Diagnosis is clinical

Paraphimosis → should be regarded as an emergency, because constriction leads quickly to vascular compromise and necrosis of the glans penis.

Firm circumferential compression of the glans with the hand may relieve edema sufficiently to allow the foreskin to be restored to its normal position. If this technique is ineffective, a dorsal slit done using a local anesthetic relieves the condition temporarily.
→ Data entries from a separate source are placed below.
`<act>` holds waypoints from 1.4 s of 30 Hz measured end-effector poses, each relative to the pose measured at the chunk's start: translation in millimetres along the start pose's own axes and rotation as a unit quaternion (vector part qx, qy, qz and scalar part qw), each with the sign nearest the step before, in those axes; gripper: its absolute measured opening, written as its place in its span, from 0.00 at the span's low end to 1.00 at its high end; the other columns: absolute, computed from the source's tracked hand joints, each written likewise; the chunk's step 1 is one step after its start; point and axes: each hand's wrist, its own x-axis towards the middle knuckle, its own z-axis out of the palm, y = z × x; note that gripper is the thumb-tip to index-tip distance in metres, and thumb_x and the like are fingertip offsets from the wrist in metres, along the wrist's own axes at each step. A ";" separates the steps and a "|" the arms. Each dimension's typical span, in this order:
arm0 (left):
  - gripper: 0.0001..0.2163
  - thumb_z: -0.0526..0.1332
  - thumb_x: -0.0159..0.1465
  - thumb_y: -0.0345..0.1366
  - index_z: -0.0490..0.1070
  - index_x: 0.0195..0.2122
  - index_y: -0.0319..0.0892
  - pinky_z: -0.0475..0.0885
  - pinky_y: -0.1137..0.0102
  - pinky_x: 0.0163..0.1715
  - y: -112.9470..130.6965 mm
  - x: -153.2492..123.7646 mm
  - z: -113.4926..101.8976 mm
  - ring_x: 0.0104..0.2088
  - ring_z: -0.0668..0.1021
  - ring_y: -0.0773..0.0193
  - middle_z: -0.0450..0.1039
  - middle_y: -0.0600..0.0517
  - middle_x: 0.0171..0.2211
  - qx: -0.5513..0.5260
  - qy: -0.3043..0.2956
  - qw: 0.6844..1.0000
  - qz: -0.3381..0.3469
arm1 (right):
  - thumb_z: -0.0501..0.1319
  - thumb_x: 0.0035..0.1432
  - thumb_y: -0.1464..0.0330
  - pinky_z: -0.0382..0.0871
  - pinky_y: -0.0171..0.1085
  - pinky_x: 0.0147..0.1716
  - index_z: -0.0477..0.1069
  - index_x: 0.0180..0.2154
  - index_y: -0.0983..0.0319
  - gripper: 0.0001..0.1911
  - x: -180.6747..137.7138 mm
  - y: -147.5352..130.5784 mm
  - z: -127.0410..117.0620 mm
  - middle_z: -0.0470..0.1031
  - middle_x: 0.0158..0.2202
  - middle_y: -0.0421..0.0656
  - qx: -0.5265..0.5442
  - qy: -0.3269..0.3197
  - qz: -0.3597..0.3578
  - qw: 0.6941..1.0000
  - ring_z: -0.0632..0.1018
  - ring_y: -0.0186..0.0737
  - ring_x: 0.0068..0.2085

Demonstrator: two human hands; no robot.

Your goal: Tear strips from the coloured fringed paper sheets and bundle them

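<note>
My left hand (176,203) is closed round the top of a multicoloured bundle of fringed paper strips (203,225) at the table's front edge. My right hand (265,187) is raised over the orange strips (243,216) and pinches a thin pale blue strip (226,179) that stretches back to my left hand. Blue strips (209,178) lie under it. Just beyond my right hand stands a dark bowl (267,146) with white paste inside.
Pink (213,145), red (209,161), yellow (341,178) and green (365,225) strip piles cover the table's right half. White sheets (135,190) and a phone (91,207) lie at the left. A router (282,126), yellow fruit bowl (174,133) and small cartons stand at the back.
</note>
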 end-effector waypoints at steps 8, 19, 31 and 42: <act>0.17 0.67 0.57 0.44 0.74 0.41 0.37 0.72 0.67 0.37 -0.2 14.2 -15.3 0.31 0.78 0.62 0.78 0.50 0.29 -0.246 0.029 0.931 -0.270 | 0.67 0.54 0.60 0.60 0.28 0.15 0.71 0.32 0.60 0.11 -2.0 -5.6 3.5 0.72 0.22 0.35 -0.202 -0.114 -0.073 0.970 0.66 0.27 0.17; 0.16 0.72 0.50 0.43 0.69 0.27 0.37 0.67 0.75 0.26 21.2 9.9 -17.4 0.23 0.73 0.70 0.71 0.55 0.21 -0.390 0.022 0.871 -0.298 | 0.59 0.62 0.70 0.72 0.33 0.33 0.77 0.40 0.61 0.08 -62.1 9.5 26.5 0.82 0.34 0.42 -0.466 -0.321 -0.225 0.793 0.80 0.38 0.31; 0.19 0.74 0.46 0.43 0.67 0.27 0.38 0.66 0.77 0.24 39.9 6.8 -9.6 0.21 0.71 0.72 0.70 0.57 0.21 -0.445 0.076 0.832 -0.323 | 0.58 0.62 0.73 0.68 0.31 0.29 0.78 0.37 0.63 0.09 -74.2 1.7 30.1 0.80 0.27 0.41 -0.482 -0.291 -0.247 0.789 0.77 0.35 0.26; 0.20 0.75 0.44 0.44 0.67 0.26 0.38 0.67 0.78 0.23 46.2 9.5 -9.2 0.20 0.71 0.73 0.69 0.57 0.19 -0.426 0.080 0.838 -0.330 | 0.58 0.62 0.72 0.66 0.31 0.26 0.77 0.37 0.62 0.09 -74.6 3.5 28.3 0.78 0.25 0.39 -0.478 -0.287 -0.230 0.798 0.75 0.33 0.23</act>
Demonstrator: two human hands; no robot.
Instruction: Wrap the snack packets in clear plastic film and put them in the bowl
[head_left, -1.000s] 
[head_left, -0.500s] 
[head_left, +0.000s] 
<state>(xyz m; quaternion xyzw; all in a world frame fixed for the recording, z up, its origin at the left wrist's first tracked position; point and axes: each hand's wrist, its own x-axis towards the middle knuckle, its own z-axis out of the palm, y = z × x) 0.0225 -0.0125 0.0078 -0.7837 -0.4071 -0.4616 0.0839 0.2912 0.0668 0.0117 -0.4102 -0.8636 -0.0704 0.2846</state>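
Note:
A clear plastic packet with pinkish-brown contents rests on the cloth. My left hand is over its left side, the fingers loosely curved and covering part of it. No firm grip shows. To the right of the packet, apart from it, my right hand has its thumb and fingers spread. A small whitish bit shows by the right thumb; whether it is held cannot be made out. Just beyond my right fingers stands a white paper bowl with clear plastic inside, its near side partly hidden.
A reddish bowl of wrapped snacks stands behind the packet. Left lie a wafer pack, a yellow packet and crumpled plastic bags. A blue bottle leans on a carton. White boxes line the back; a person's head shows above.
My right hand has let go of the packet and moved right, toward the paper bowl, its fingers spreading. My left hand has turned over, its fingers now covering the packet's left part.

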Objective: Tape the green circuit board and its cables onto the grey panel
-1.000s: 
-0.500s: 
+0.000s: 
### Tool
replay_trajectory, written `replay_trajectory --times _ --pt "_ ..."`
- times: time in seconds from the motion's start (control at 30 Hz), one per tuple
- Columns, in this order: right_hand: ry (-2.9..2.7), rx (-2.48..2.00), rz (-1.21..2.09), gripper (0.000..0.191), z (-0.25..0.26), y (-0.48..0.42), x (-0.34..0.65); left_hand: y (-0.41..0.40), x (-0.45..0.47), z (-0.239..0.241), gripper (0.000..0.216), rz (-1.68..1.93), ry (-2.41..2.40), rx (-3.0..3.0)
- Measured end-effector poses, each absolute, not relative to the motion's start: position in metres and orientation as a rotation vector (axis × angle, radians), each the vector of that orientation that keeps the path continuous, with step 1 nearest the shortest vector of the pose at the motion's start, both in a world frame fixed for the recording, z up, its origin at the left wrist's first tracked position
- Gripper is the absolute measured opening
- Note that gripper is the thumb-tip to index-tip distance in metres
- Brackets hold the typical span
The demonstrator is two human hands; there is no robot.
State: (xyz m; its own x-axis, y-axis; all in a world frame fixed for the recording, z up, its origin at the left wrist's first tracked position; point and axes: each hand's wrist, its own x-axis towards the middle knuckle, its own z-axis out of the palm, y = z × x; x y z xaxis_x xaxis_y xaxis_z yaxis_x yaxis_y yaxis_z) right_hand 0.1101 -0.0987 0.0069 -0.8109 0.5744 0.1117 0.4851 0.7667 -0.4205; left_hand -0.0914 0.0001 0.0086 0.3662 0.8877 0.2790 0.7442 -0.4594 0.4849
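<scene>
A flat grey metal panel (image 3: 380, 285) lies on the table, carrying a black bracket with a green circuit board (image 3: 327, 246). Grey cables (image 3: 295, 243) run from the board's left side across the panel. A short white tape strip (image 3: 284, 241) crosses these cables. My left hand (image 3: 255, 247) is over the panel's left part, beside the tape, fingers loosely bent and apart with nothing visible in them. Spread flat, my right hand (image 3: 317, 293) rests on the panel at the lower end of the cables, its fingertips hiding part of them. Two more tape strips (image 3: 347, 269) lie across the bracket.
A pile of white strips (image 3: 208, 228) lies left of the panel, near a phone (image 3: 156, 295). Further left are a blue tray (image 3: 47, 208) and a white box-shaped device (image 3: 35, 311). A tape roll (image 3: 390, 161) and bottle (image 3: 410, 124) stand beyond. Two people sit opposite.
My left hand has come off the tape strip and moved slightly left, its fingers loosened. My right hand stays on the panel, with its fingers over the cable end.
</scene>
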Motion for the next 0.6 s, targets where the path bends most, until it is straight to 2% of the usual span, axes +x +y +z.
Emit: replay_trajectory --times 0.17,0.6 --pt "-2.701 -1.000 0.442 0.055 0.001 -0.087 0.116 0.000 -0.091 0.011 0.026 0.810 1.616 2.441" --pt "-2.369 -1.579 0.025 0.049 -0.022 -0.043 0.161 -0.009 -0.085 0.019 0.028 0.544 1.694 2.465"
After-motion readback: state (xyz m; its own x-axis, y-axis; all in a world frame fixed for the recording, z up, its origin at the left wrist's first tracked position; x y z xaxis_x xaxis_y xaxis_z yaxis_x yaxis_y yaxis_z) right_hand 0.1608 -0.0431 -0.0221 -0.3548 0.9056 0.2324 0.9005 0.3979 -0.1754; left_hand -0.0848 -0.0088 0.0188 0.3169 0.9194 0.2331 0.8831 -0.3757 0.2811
Circumcision is then done when edema has resolved.

Phimosis → is normal in children and typically resolves by age 5.

Treatment is not required in the absence of complications such as balanitis, UTIs, urinary outlet obstruction, unresponsive dermatologic disease, or suspicion of carcinoma.

Betamethasone cream 0.05% bid to tid applied to the tip of the foreskin and the area touching the glans for 3 mo is often effective. Stretching the foreskin gently with 2 fingers or over an erect penis for 2 to 3 wk with care not to cause paraphimosis is also successful. If conservative measures are ineffective, circumcision is the preferred surgical option.

In adults, phimosis may result from balanoposthitis or prolonged irritation. Risk of UTI, penile cancer, HIV, and sexually transmitted diseases is increased. The usual treatment is circumcision.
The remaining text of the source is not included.